According BoM, most of Australia has a 60-80% chance of topping long-term average maximums for November, December and January.
“The chances of the November to January maximum temperature exceeding the long-term median maximum temperature are greater than 70% over Queensland and the Northern Territory,” the Bureau has stated.
“Odds over western Queensland increase to greater than 80%.”
In Western Australia, chances of November-January maximums exceeding long-term average maximums are greater than 60%, with odds rising to more than 70% in the far north.
An exception is the southwest Mediterranean region where odds are closer to 50%.
The populated south-east region (NSW, Victoria, SA, Tasmania and southern Queensland) is similarly expected to be warmer than usual.
“The chances that the average minimum temperature for the November to January period will exceed the long-term median are greater than 60% over most of southeast Australia, except for the lower southeast of SA and southwest Victoria,” BoM stated.
“Probabilities rise to greater than 70% over northeast SA, and most of NSW.”
University of Southern Queensland climate scientist Dr Roger Stone said key weather factors such as the Southern Oscillation Index and the El Nino phenomenon were now ‘neutral’, basically meaning they were having no impact.
“The Quasi-Biennial Oscillation had an impact in a dry winter in Queensland and northern Australia but has started to dissipate,” he said.
“We may be seeing some other factors come into play and even be seeing some climate change going on.”
Dr Stone said dry conditions were having an impact on agriculture in parts of the nation, with high evaporation rates in dams and decreased thunderstorm intensity in New South Wales and Queensland.
“I know some of the cotton growers are definitely getting sick of the dry conditions,” he said. “But ‘above average’ temperatures are pretty much ‘par for the course’ these days.”

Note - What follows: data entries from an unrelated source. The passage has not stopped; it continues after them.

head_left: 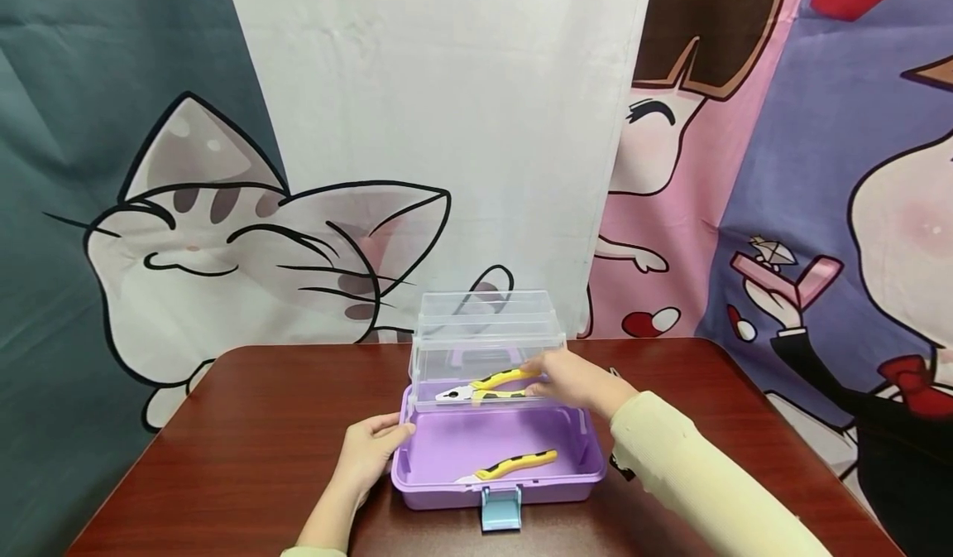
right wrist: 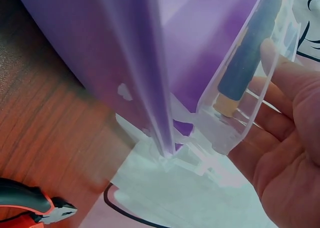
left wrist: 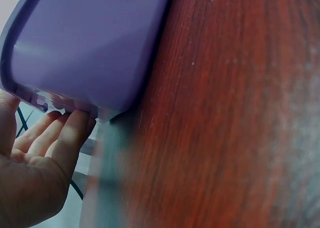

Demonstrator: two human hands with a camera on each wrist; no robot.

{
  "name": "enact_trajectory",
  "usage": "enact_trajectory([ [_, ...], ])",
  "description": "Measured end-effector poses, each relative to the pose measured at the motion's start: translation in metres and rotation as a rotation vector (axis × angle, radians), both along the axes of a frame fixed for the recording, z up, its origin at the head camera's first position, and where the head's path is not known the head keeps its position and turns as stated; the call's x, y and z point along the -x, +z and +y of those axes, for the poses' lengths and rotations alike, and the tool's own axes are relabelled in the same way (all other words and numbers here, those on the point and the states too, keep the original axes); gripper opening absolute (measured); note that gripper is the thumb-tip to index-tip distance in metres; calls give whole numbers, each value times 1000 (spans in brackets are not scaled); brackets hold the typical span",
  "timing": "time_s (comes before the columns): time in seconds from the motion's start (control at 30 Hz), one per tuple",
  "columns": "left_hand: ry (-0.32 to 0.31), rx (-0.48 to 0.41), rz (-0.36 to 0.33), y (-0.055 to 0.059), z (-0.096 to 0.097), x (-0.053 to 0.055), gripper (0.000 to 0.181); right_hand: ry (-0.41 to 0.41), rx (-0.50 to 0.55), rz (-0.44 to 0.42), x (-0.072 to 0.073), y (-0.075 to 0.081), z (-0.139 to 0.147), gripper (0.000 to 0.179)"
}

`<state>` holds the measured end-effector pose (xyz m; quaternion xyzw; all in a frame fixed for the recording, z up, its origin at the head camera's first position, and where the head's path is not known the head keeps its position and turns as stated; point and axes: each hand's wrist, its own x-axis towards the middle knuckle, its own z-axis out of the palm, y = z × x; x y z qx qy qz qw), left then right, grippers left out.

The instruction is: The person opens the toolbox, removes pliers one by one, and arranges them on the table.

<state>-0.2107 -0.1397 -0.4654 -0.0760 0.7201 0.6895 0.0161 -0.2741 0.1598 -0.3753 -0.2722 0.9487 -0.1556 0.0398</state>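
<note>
A purple toolbox [head_left: 447,497] stands with its clear lid [head_left: 487,325] raised at the back. My left hand [head_left: 368,451] grips its left side, thumb at the rim and fingers on the outer wall. At the right end of the raised clear tray [right wrist: 227,135], my right hand [head_left: 575,379] holds the tray's edge, thumb over the near side and fingers behind it. Pliers [head_left: 497,377] with yellow-and-black handles lie in that tray, their handle ends close to my right fingers. A second yellow-and-black-handled tool [head_left: 517,463] lies in the box bottom, its head partly hidden by the front wall.
A pale blue latch [head_left: 501,509] hangs open at the box front. On the reddish-brown table [head_left: 260,441], right of the box, lie cutting pliers [right wrist: 37,208] with black-and-red handles. A printed cloth [head_left: 447,127] hangs behind the table.
</note>
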Motion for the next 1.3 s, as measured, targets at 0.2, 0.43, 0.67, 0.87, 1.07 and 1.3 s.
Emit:
enact_trajectory([
  [0.2,12,5,4,1,1,0,45,-33,-6,8,1,0,-5,38],
  [0.43,10,11,3,1,0,-1,47,-69,-29,-56,6,1,-9,38],
  [0.67,6,6,3,1,1,-1,47,-61,-11,-116,11,5,-14,35],
  [0.87,2,7,2,2,1,-1,47,-70,-45,-140,13,9,-19,42],
  [1.07,1,10,4,1,0,-1,47,9,-86,-58,17,9,-22,48],
  [1.3,-9,7,5,-1,1,0,46,37,-76,-91,19,10,-18,44],
])
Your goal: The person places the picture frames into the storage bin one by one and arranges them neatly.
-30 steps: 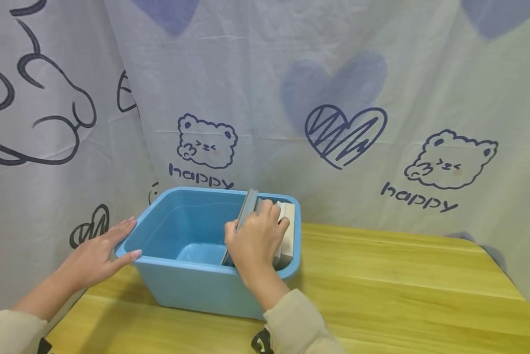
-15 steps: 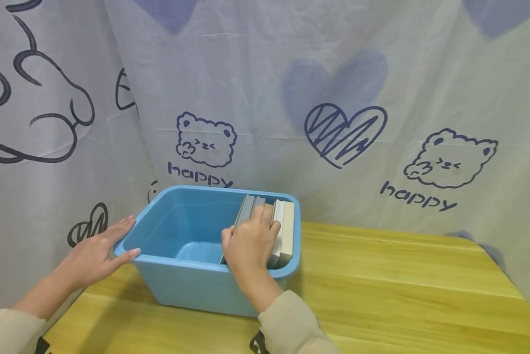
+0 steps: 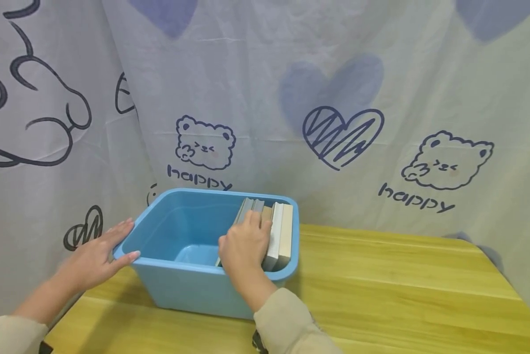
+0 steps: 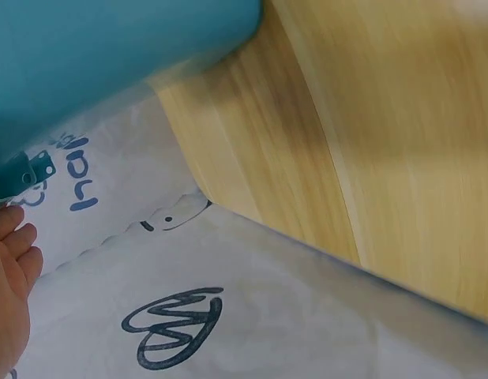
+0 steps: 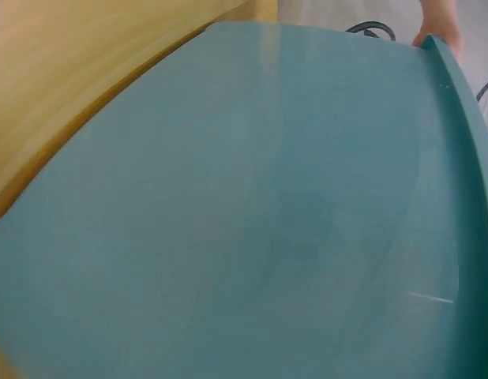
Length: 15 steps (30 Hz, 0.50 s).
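A light-blue plastic bin (image 3: pixel 190 290) stands on the wooden table. Several books (image 3: pixel 285 231) are packed upright against its right end, white and cream ones outermost. My right hand (image 3: pixel 245 246) reaches over the front rim and grips the grey books (image 3: pixel 246 205) at the left of the row, thumb on their left side and fingers curled over the top; their lower parts are hidden. At the bin's front left corner my left hand (image 3: pixel 94 258) holds the rim, thumb along the front and fingers along the left side. The right wrist view is filled by the bin's outer wall (image 5: pixel 228 197).
The yellow wooden table (image 3: pixel 402 285) extends to the right of the bin. A white curtain (image 3: pixel 256 98) printed with hearts and bears hangs close behind it and along the left side. The bin's left part shows its bare floor (image 3: pixel 198 254).
The grey book under my right hand has sunk lower into the bin, level with the other books. My right hand has shifted slightly left and down; the left hand keeps its place.
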Each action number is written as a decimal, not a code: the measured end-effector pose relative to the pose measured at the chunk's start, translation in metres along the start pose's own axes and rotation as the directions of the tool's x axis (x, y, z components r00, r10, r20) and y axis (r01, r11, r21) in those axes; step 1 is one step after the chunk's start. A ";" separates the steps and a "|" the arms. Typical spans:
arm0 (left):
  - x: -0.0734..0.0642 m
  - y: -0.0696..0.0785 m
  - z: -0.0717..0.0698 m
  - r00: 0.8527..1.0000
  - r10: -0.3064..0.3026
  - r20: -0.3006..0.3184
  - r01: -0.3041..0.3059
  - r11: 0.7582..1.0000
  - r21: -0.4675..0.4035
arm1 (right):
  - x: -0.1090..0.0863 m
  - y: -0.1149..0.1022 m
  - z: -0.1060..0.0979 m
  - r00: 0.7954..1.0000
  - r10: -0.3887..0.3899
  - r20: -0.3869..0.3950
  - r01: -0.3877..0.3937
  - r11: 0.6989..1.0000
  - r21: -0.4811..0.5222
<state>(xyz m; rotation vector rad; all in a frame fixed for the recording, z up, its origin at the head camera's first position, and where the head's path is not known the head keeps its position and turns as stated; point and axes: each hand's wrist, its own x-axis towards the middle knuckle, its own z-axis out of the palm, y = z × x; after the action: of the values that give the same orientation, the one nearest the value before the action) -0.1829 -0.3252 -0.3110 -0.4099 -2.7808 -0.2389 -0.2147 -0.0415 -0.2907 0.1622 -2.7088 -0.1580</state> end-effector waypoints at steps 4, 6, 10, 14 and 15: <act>-0.003 -0.001 0.005 0.999 -0.031 -0.036 0.028 0.997 -0.065 | -0.001 -0.001 0.001 1.000 -0.014 0.003 0.013 1.000 0.014; -0.003 -0.001 0.008 0.997 -0.046 -0.059 0.040 0.994 -0.102 | -0.001 0.001 0.002 0.999 -0.032 -0.032 0.033 0.999 0.037; -0.004 0.003 0.017 0.989 -0.100 -0.107 0.073 0.970 -0.233 | -0.003 0.010 0.004 0.983 -0.094 -0.156 0.114 0.985 0.126; -0.006 0.015 0.027 0.970 -0.153 -0.188 0.087 0.944 -0.317 | -0.008 0.025 0.002 0.935 -0.142 -0.324 0.226 0.944 0.241; -0.006 0.018 0.029 0.963 -0.157 -0.219 0.083 0.946 -0.314 | -0.010 0.030 0.001 0.921 -0.144 -0.363 0.252 0.929 0.272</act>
<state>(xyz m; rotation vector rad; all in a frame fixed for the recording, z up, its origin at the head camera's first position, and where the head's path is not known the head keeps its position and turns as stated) -0.1804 -0.3039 -0.3382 -0.2588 -2.5337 -0.7020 -0.2089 -0.0104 -0.2916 0.5148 -2.3500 0.2278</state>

Birdsville boilermaker knows about working in the heat. Photo: Supplied
Back in Birdsville, boilermaker Sam Barnes is another used to working in hot conditions but isn’t easily intimidated.
“Last summer there were a few 45-degree days when I was welding inside a water tanker,” Mr Barnes said.
“It was pretty hot, but it didn’t bother me too much. I grew up here so that kind of heat is nothing new and it’s a dry heat, which is much easier to withstand than humidity.”
Nor does he feel these scorchers are necessarily a trend.
“I remember summers being much worse in Birdsville when I was a kid.
“It was just as hot as it is these days but we didn’t have decent air conditioning in our houses and cars,” he said.
“The fact that you can escape from the heat makes it much more bearable.”
Others places to record some scorching temperatures last summer included the South Australian ‘fly-in, fly-out’ community of Moomba which had the warmest single temperature in Australia last year (49 degrees) and Oodnadatta which had average daily maximums of 46.5 degrees from January 2-8, 2013.
But again, people like Oodnadatta Aboriginal School principal Ned Loades take heat in their stride.
“The school is one of the few places in town where there’s air-conditioning so it’s one of the cooler places and classes continue regardless,” he said.
“It’s a harsh climate out here but we still love it.”